И начала раздеваться. А Люся сразу почувствовала себя здесь неуютно и одиноко. Села на краешек стула и, стараясь не смотреть в сторону пышной кровати, принялась разглядывать фотографии и открытки, кнопками прикрепленные к стене. Но места в комнате было так мало, что она не могла не видеть Маруську, а та раздевалась, ничуть не стесняясь ее, словно бы даже хвастаясь своим телом. Наконец она постелила и на кушетке и только тогда задернула занавески. Сказала Люсе:
— Ложись. Чего присмирела?
И, звякнув цепью, подняла гирю ходиков.
Сама она легла не сразу. Достала из комода какой-то лоскут, с треском разорвала его на узкие полоски и накрутила на них волосы. Сверху повязала косынку. Потом посидела на кровати, задумавшись, сняла с себя медальон, потерла его краем простыни и раскрыла. И стала рассматривать то, что было внутри, так внимательно, будто видела это впервые. Потом закрыла медальон, положила его под подушку и как-то странно глянула на Люсю, словно удивилась ее присутствию.

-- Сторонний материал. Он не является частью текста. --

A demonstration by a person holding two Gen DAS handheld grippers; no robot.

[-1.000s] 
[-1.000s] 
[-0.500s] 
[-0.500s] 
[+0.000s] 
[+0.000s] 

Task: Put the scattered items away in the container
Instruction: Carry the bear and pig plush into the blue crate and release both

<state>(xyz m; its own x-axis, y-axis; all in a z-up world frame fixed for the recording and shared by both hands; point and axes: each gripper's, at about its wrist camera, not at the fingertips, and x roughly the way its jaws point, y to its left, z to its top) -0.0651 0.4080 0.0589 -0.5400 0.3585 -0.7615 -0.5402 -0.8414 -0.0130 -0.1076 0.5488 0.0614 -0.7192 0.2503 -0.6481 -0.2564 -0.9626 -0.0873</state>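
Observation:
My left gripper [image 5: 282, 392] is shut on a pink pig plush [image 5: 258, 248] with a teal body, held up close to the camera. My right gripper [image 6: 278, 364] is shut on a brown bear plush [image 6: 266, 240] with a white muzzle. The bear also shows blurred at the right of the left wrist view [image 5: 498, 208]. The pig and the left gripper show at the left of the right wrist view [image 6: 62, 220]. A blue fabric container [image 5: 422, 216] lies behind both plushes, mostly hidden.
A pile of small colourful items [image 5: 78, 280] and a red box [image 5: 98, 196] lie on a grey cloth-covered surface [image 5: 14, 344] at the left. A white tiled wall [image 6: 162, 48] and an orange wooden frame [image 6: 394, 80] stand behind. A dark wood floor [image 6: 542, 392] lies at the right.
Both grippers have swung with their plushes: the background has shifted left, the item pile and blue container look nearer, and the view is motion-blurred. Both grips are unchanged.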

Шел уже второй час ночи, когда они погасили свет, и Люся подумала, что Антону там, в кочегарке, и жарко, и душно, а угольная пыль вредна для голосовых связок. Представила, как он огромной совковой лопатой кидает в топку каменный уголь, и от внезапной догадки даже села в постели.
— Марусь! Да ведь у него же рука больная!
— Ну, да, — согласилась Маруська.
— Как же он?
— Приспосабливается. Говорит, для руки даже хорошо. Тренинг, что ли?
«Да откуда ты знаешь?» — хотела возмутиться Люся, но сдержалась и только сказала: — И зачем это ему вздумалось? Устает. Голос еще испортит.
— А ты небось с папой-мамой живешь? — язвительно откликнулась с высоких подушек Маруська. — Обедаешь каждый день?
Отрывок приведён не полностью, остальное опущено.